* **Brief**
Nothing in the records below should be altered in the copy, although the pictures must be left out.

Top of Data provided

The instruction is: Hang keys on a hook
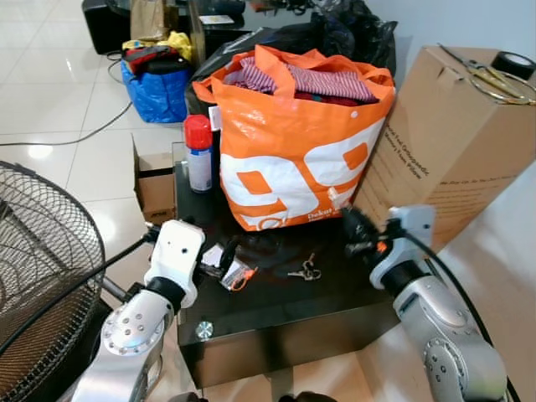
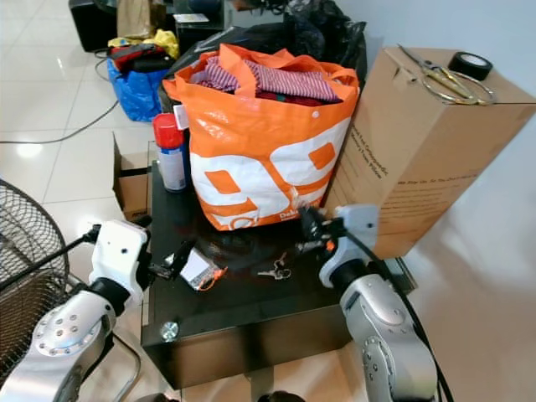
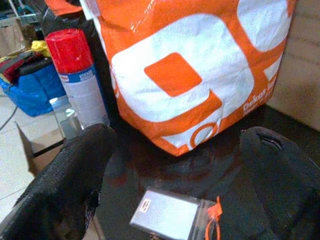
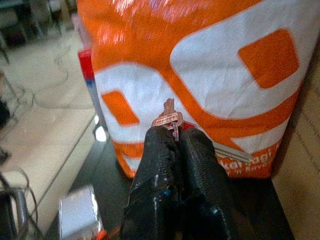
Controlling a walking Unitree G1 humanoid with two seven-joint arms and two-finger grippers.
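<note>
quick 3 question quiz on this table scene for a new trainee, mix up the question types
1. True or false: the left tool is open, close to the card holder.
2. What stands beside the orange bag on the black table? A) red-capped spray can B) kettle C) lamp
3. Fill in: the right tool is shut on a ____.

Key: 1 true. 2 A. 3 key.
</note>
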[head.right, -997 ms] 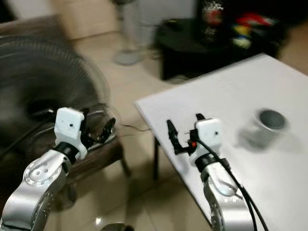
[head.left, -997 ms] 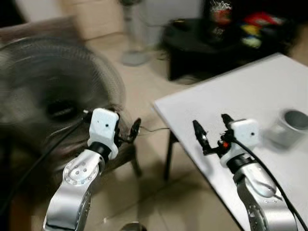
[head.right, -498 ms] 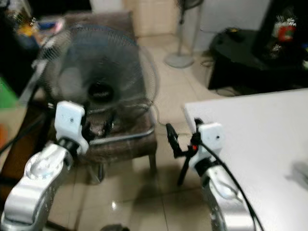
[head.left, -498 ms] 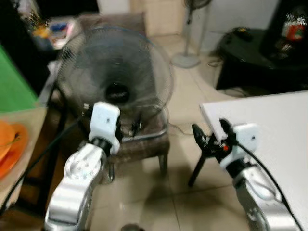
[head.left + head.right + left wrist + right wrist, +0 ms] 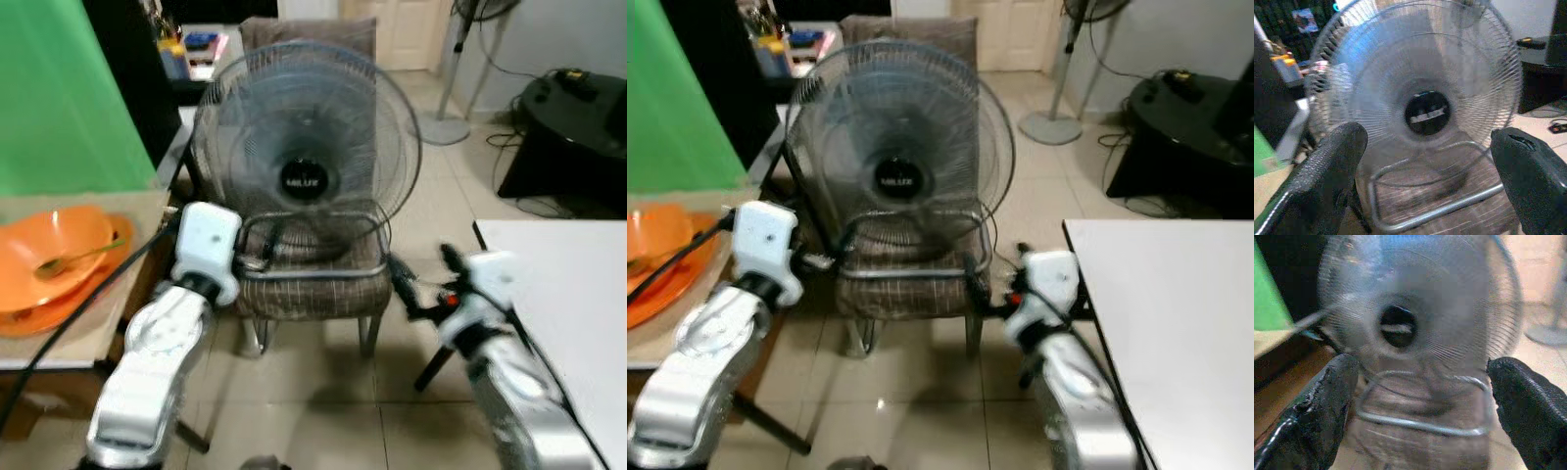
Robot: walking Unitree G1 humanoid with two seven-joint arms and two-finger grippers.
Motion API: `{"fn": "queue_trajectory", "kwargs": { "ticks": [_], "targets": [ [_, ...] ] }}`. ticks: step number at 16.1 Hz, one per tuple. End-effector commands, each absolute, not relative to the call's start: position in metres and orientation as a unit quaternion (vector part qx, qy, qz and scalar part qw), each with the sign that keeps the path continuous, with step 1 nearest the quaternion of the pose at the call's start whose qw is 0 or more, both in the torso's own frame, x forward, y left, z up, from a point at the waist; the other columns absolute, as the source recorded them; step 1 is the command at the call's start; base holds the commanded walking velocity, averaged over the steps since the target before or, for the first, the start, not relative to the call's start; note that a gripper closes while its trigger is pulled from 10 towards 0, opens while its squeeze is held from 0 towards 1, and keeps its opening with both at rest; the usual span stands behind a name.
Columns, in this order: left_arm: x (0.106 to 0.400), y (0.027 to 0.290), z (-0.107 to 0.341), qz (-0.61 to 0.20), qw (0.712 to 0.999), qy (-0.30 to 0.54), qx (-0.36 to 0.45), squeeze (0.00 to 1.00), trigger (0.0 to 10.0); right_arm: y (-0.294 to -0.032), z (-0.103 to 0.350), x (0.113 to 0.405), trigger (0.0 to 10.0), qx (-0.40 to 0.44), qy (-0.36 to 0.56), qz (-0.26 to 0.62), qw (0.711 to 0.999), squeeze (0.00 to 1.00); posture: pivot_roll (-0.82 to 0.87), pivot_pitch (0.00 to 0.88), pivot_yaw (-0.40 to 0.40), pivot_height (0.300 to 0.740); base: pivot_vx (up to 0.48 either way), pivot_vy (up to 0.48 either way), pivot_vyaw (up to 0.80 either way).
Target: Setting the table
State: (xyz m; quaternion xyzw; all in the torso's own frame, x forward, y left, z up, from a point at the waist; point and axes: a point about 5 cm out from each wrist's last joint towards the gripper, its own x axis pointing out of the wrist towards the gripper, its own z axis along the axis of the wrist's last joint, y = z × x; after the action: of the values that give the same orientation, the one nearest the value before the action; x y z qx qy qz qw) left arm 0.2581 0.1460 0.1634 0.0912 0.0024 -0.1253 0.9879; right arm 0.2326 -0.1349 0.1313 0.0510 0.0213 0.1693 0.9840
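An orange bowl [image 5: 47, 245] with a spoon [image 5: 73, 258] in it rests on an orange plate [image 5: 61, 304] on a wooden table [image 5: 59, 343] at my left. The corner of a white table [image 5: 578, 294] shows at my right. My left gripper [image 5: 1425, 191] is held out in front of me, open and holding nothing, facing a fan. My right gripper [image 5: 423, 276] hangs open and holds nothing in the gap between the chair and the white table; its fingers [image 5: 1312, 416] stand wide apart.
A large grey fan [image 5: 306, 147] stands on a brown checked chair [image 5: 309, 289] straight ahead. Behind are a green screen [image 5: 59, 98], a dark shelf with small items [image 5: 191, 49], a pedestal fan [image 5: 449, 122] and a black low table [image 5: 568, 127]. Tiled floor lies below.
The camera has swung left: the white table slid to the right edge, its grey cup left the picture, and the orange dishes came into view. Both grippers stay open.
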Motion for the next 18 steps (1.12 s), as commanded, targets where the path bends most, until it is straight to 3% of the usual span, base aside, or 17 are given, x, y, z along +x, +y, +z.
{"fn": "queue_trajectory", "kwargs": {
  "ticks": [1, 9, 12, 13, 18],
  "targets": [
    [0.258, 0.144, 0.165, -0.128, 0.987, -0.002, 0.093, 0.0, 10.0, -0.139, 0.132, 0.233, 10.0, 0.038, 0.02, 0.167, 0.985, 1.0, 0.03, 0.0, 0.033, 0.74, 0.0, 0.292, 0.8],
    [0.258, 0.147, 0.168, -0.123, 0.987, -0.007, 0.101, 0.0, 10.0, -0.137, 0.132, 0.238, 10.0, 0.039, 0.017, 0.177, 0.983, 1.0, 0.05, 0.007, 0.022, 0.74, 0.0, 0.294, 0.79],
    [0.259, 0.148, 0.169, -0.121, 0.987, -0.008, 0.101, 0.0, 10.0, -0.137, 0.132, 0.24, 10.0, 0.066, 0.019, 0.169, 0.983, 0.97, 0.05, 0.009, 0.023, 0.74, 0.0, 0.174, 0.0],
    [0.259, 0.149, 0.17, -0.118, 0.988, -0.01, 0.098, 0.0, 10.0, -0.136, 0.132, 0.24, 10.0, 0.067, 0.021, 0.167, 0.983, 0.0, 0.05, 0.012, 0.025, 0.74, 0.0, 0.0, 0.0],
    [0.26, 0.149, 0.168, -0.11, 0.989, -0.009, 0.103, 0.0, 10.0, -0.137, 0.131, 0.244, 10.0, 0.02, 0.023, 0.173, 0.984, 0.0, 0.05, 0.016, 0.022, 0.74, 0.0, 0.0, 0.0]
  ]
}}
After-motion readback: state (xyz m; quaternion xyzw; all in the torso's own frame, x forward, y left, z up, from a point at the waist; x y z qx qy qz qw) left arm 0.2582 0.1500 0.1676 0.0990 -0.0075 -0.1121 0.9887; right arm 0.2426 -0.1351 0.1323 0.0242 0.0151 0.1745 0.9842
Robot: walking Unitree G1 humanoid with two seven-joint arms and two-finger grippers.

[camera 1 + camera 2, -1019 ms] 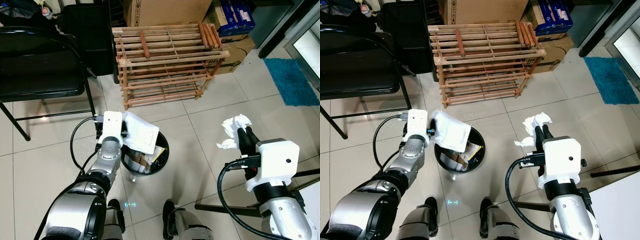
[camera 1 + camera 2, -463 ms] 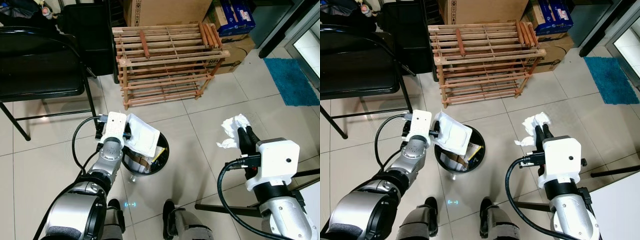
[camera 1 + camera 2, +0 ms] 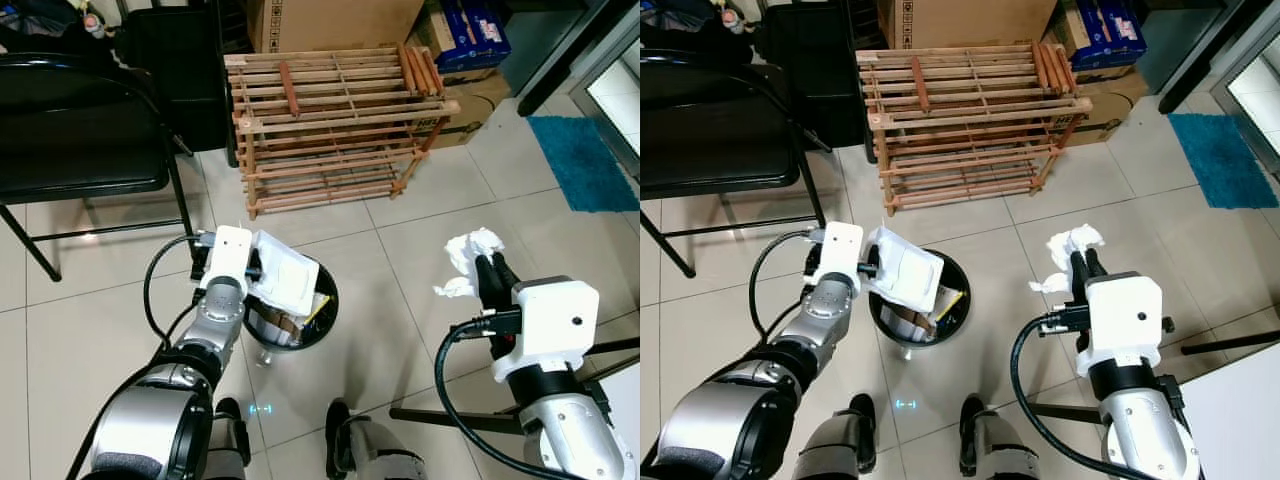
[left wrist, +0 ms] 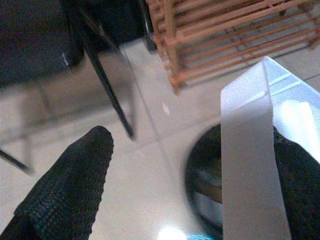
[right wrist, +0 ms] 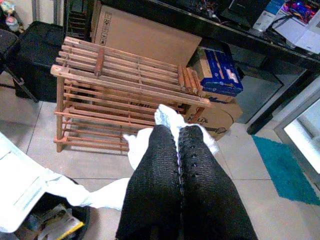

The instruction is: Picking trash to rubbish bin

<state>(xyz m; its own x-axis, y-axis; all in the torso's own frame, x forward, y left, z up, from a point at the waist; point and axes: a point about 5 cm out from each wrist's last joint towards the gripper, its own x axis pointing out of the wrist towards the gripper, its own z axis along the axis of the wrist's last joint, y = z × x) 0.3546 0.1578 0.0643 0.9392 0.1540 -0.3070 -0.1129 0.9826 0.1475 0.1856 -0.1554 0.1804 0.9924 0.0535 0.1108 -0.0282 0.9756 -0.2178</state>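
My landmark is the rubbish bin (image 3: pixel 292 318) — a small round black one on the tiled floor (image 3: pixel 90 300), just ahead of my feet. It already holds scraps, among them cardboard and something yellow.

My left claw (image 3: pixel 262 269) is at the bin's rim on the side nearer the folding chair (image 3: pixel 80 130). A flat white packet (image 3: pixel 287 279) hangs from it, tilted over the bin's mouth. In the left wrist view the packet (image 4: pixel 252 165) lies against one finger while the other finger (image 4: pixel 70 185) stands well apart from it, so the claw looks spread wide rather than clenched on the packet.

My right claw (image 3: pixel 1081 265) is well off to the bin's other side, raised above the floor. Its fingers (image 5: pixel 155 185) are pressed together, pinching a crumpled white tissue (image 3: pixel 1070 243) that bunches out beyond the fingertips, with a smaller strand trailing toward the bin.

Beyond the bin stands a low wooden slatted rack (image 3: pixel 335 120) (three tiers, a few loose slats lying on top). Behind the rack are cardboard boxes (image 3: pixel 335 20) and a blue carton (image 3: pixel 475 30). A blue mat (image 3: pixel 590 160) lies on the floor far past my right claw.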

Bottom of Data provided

* **Exercise result**
The instruction is: Hang keys on a hook
Controlling a walking Unitree G1 humanoid with two seven-joint arms and two-finger grippers.
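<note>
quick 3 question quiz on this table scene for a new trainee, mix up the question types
1. True or false: the left tool is open, close to the card holder.
2. What stands beside the orange bag on the black table? A) red-capped spray can B) kettle C) lamp
3. Fill in: the right tool is shut on a ____.

Key: 1 true. 2 A. 3 key.
</note>
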[head.right, -997 ms] 
[head.left, -997 ms] 
[head.right, -498 ms] 
[head.left, -498 ms] 
[head.left + head.right + left wrist + right wrist, +0 ms] 
Robot: walking Unitree G1 humanoid with two seven-joint arms and two-finger grippers.
Motion API: `{"fn": "queue_trajectory", "kwargs": { "ticks": [_], "targets": [ [_, ...] ] }}`. ticks: step number at 16.1 Hz, one per tuple. End-effector commands, each absolute, not relative to the call's start: position in metres and orientation as a unit quaternion (vector part qx, qy, qz and scalar part qw), each with the sign that keeps the path continuous, with step 1 nearest the quaternion of the pose at the call's start whose qw is 0 or more, both in the torso's own frame, x forward, y left, z up, from a point at the waist; the other columns absolute, as the source recorded them; step 1 is the command at the call's start; base holds the commanded walking velocity, averaged over the steps since the target before or, for the first, the start, not relative to the call's start; note that a gripper closes while its trigger is pulled from 10 towards 0, opens while its squeeze is held from 0 towards 1, and keeps its opening with both at rest; the usual span stands behind a name.
Columns, in this order: left_arm: x (0.106 to 0.400), y (0.027 to 0.290), z (-0.107 to 0.341), qz (-0.61 to 0.20), qw (0.712 to 0.999), qy (-0.30 to 0.54), qx (-0.36 to 0.45), squeeze (0.00 to 1.00), trigger (0.0 to 10.0); right_arm: y (-0.294 to -0.032), z (-0.103 to 0.350), x (0.113 to 0.405), trigger (0.0 to 10.0), qx (-0.40 to 0.44), qy (-0.36 to 0.56), qz (-0.26 to 0.62), qw (0.711 to 0.999), squeeze (0.00 to 1.00); posture: pivot_roll (-0.82 to 0.87), pivot_pitch (0.00 to 0.88), pivot_yaw (-0.40 to 0.40), pivot_height (0.300 to 0.740); base: pivot_vx (up to 0.48 either way), pivot_vy (up to 0.48 either way), pivot_vyaw (up to 0.80 either way).
Target: Setting the table
State: (xyz m; quaternion xyzw; all in the torso's own frame, x forward, y left, z up, from a point at the waist; point and axes: a point about 5 cm out from each wrist's last joint towards the gripper, its own x axis pointing out of the wrist towards the gripper, its own z axis along the axis of the wrist's last joint, y = z × x; after the action: of the values that give the same orientation, the one nearest the value before the action; x y z qx qy qz qw) left arm 0.2581 0.1460 0.1634 0.0912 0.0024 -0.1253 0.9879; right arm 0.2326 -0.1349 0.1313 0.0510 0.0213 0.1693 0.9840
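An orange bowl [image 5: 47, 245] with a spoon [image 5: 73, 258] in it rests on an orange plate [image 5: 61, 304] on a wooden table [image 5: 59, 343] at my left. The corner of a white table [image 5: 578, 294] shows at my right. My left gripper [image 5: 1425, 191] is held out in front of me, open and holding nothing, facing a fan. My right gripper [image 5: 423, 276] hangs open and holds nothing in the gap between the chair and the white table; its fingers [image 5: 1312, 416] stand wide apart.
A large grey fan [image 5: 306, 147] stands on a brown checked chair [image 5: 309, 289] straight ahead. Behind are a green screen [image 5: 59, 98], a dark shelf with small items [image 5: 191, 49], a pedestal fan [image 5: 449, 122] and a black low table [image 5: 568, 127]. Tiled floor lies below.
The camera has swung left: the white table slid to the right edge, its grey cup left the picture, and the orange dishes came into view. Both grippers stay open.
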Motion for the next 18 steps (1.12 s), as commanded, targets where the path bends most, until it is straight to 3% of the usual span, base aside, or 17 are given, x, y, z along +x, +y, +z.
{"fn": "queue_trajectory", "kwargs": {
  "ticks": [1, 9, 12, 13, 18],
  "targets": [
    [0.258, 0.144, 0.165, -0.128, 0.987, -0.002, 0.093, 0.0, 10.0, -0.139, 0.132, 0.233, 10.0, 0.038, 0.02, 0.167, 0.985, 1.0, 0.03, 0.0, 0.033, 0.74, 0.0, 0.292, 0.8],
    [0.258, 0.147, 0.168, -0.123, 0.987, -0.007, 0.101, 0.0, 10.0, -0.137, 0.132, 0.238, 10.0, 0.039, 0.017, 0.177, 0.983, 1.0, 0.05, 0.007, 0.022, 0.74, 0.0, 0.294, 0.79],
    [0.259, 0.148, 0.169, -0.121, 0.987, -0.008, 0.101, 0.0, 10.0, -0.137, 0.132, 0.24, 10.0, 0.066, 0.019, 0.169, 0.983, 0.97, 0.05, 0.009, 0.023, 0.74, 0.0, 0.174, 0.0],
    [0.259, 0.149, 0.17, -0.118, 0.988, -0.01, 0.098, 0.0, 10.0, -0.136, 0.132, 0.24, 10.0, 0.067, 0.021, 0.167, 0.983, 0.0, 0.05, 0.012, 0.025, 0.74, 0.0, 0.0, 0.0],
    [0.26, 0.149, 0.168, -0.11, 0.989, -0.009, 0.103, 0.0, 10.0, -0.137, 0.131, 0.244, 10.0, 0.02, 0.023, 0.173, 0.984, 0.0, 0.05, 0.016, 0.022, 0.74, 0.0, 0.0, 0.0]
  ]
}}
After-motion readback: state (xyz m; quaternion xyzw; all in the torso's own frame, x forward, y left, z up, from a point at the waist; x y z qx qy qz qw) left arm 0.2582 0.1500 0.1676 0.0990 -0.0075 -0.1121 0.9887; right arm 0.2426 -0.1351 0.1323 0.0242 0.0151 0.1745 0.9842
Robot: walking Unitree G1 humanoid with two seven-joint arms and two-finger grippers.

[camera 1 + camera 2, -1019 ms] 
[camera 1 + camera 2, -463 ms] 
[camera 1 + camera 2, +0 ms] 
[left wrist, +0 ms] 
[right wrist, +0 ms] 

The instruction is: Picking trash to rubbish bin

<state>(xyz m; its own x-axis, y-axis; all in the torso's own frame, x forward, y left, z up, from a point at the waist; point and axes: a point about 5 cm out from each wrist's last joint towards the gripper, its own x axis pointing out of the wrist towards the gripper, its own z axis along the axis of the wrist's last joint, y = z × x) 0.3546 0.1578 0.0643 0.9392 0.1540 -0.3070 -0.1129 0.9826 0.1475 0.1856 -0.1554 0.1804 0.9924 0.0535 0.1108 -0.0282 0.9756 -0.2178</state>
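My landmark is the rubbish bin (image 3: pixel 292 318) — a small round black one on the tiled floor (image 3: pixel 90 300), just ahead of my feet. It already holds scraps, among them cardboard and something yellow.

My left claw (image 3: pixel 262 269) is at the bin's rim on the side nearer the folding chair (image 3: pixel 80 130). A flat white packet (image 3: pixel 287 279) hangs from it, tilted over the bin's mouth. In the left wrist view the packet (image 4: pixel 252 165) lies against one finger while the other finger (image 4: pixel 70 185) stands well apart from it, so the claw looks spread wide rather than clenched on the packet.

My right claw (image 3: pixel 1081 265) is well off to the bin's other side, raised above the floor. Its fingers (image 5: pixel 155 185) are pressed together, pinching a crumpled white tissue (image 3: pixel 1070 243) that bunches out beyond the fingertips, with a smaller strand trailing toward the bin.

Beyond the bin stands a low wooden slatted rack (image 3: pixel 335 120) (three tiers, a few loose slats lying on top). Behind the rack are cardboard boxes (image 3: pixel 335 20) and a blue carton (image 3: pixel 475 30). A blue mat (image 3: pixel 590 160) lies on the floor far past my right claw.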

The response is now finished.